• _TASK OBJECTIVE_: All of the data is to be set down again without any alteration.

• _SUPPLIED MATERIAL_:

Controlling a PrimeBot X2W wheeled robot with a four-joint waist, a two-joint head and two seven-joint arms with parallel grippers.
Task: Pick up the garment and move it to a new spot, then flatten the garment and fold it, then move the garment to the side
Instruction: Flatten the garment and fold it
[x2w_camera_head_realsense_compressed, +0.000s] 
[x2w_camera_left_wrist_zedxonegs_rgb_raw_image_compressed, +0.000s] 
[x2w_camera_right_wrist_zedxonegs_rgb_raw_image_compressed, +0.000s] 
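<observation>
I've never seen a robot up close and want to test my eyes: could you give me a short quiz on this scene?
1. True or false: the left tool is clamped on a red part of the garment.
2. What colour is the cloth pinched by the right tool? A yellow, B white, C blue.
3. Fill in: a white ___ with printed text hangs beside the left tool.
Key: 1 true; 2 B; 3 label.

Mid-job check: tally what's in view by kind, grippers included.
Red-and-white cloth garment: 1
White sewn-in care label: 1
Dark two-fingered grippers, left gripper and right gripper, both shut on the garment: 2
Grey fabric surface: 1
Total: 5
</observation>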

• _EXERCISE ANSWER_:
Controlling a PrimeBot X2W wheeled robot with a four-joint waist, a two-joint head and two seven-joint arms with parallel grippers.
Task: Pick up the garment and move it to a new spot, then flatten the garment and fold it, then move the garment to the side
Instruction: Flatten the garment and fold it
[x2w_camera_head_realsense_compressed, +0.000s] 
[x2w_camera_left_wrist_zedxonegs_rgb_raw_image_compressed, +0.000s] 
[x2w_camera_right_wrist_zedxonegs_rgb_raw_image_compressed, +0.000s] 
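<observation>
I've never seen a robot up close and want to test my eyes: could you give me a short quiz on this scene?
1. True or false: the left tool is clamped on a red part of the garment.
2. What colour is the cloth pinched by the right tool? A yellow, B white, C blue.
3. Fill in: a white ___ with printed text hangs beside the left tool.
Key: 1 true; 2 B; 3 label.

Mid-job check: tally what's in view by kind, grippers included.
Red-and-white cloth garment: 1
White sewn-in care label: 1
Dark two-fingered grippers, left gripper and right gripper, both shut on the garment: 2
Grey fabric surface: 1
Total: 5
</observation>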

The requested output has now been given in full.